In this HackerEarth Beautiful numbers problem solution, Any number is called beautiful if it consists of 2N digits and the sum of the first N digits is equal to the sum of the last N digits. Your task is to find the count of beautiful numbers in the interval from L to R (including L and R).

Beautiful numbers do not have leading zeroes.

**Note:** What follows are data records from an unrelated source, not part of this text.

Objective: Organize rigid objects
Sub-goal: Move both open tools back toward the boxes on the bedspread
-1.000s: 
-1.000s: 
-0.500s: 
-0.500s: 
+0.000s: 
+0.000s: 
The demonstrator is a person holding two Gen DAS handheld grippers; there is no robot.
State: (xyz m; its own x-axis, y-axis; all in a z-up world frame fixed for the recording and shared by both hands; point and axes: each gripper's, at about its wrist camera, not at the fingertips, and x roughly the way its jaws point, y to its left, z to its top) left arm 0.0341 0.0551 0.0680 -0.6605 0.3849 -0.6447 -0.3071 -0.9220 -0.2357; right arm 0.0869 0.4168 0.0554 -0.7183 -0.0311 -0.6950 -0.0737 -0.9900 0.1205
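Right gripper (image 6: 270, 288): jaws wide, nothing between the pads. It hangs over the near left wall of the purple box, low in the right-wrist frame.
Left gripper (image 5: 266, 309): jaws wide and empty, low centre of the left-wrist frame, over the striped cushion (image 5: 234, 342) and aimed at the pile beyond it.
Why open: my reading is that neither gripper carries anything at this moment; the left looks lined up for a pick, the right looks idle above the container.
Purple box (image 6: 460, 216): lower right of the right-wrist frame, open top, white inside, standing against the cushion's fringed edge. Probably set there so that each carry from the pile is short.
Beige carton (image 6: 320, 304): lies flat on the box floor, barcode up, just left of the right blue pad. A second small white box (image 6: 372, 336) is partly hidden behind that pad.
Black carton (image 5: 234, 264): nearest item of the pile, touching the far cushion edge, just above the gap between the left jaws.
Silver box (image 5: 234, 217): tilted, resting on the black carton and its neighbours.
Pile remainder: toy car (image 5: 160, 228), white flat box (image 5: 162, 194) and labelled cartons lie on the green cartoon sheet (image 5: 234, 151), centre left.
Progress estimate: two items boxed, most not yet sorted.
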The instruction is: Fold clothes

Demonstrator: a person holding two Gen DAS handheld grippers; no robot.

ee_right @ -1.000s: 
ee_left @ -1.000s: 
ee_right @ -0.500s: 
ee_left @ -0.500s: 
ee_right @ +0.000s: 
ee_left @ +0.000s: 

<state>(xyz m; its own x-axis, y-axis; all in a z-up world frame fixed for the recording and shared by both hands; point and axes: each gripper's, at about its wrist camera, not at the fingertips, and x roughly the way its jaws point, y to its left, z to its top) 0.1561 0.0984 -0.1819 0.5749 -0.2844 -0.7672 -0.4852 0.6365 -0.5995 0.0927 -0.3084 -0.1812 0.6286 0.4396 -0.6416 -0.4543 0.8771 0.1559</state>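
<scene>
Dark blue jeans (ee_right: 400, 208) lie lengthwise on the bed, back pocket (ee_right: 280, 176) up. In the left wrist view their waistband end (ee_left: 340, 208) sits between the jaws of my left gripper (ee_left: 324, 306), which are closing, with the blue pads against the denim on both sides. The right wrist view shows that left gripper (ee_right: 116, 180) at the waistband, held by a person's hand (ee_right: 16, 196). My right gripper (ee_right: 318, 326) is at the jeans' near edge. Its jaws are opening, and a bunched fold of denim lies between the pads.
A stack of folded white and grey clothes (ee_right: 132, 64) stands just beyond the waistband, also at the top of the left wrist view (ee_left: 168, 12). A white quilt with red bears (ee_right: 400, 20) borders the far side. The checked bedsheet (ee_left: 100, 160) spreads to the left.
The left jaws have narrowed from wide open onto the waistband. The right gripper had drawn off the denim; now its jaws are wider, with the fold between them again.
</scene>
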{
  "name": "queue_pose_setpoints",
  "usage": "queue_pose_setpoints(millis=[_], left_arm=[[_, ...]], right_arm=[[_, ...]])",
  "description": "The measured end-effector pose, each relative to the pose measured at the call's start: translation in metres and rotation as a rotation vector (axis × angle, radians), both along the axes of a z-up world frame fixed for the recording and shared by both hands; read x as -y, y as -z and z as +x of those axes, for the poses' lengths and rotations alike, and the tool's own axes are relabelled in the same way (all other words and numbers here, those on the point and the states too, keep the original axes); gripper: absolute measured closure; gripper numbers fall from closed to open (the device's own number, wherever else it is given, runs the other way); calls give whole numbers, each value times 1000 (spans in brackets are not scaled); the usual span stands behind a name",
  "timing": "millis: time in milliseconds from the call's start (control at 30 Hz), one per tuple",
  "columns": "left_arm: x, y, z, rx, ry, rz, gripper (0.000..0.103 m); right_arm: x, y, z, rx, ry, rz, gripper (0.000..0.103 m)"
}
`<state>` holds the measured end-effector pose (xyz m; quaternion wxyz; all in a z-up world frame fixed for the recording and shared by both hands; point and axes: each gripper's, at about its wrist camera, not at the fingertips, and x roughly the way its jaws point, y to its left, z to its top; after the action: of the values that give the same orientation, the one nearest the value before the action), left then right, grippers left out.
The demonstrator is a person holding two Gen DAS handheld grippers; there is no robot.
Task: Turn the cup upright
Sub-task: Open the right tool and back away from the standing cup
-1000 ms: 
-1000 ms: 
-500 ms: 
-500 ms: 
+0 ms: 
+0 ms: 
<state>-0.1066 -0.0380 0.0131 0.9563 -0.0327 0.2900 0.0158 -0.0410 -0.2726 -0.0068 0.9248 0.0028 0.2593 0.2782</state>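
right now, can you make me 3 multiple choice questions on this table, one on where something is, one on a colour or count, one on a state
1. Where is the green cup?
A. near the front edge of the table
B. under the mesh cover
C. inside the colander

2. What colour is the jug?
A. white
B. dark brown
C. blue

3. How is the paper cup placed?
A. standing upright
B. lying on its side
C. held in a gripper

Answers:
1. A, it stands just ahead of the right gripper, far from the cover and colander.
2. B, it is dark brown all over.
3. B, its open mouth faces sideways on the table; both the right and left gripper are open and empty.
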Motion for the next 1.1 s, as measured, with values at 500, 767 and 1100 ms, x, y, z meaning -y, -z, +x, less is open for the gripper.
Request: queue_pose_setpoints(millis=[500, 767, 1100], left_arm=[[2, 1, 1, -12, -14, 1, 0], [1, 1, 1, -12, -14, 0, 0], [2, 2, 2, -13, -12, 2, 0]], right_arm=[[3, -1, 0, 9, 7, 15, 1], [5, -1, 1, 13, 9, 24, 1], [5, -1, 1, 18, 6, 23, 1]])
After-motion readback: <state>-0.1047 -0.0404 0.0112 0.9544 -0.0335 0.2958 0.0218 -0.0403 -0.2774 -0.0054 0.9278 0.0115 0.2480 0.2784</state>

HackerEarth Beautiful numbers problem solution


HackerEarth Beautiful numbers problem solution.

#include<bits/stdc++.h>
using namespace std;

#define F first
#define S second
#define pb push_back
#define lb lower_bound
#define ub upper_bound
#define vi vector<int>
#define all(x) x.begin(),x.end()
#define fix fixed<<setprecision(10)
#define rep(i,a,b) for(int i=int(a);i<=int(b);i++)
#define repb(i,b,a) for(int i=int(b);i>=int(a);i--)
#define FastIO ios_base::sync_with_stdio(0),cin.tie(0)

typedef double db;
typedef long long ll;

const int N=2e5+5;
const int mod=1e9+7;

vi sum[50][10],v;

void pre(){
rep(i,1,9999){
int t=i,s=0,d=0;
while(t){
s+=(t%10);
t/=10;
d++;
}
rep(j,d,4) sum[s][j].pb(i);
}
rep(i,1,9999){
int t=i,s=0,d=0;
while(t){
s+=(t%10);
t/=10;
d++;
}
for(int u:sum[s][d]){
string s=to_string(i);
string t=to_string(u);
while(t.size()<d) t="0"+t;
s+=t;
v.pb(stoi(s));
}
}
sort(all(v));
}

void solve(){
int l,r;
cin>>l>>r;
cout<<ub(all(v),r)-lb(all(v),l)<<'\n';
}

signed main(){
FastIO;
pre();
int t;
cin>>t;
while(t--) solve();
return 0;
}

Second solution

#include <bits/stdc++.h>

using namespace std;
typedef long long ll;
const int D = 5, MXS = 1000, N = 1e4;
vector<int> v[D][MXS], ans;

int main() {
ios::sync_with_stdio(0), cin.tie(0);
for (int i = 1; i < N; ++i) {
string t = to_string(i);
v[t.size()][accumulate(t.begin(), t.end(), 0) - t.size() * '0'].push_back(i);
}
for (int d = 1; d < D; ++d)
for (int s = 0; s < MXS; ++s)
for (auto l : v[d][s])
for (int dd = 0; dd <= d; ++dd)
for (auto r : v[dd][s])
ans.push_back(l * (int) pow(10, d) + r);
sort(ans.begin(), ans.end());
int t;
cin >> t;
while (t--) {
int l, r;
cin >> l >> r;
++r;
cout << lower_bound(ans.begin(), ans.end(), r) - lower_bound(ans.begin(), ans.end(), l) << '\n';
}
}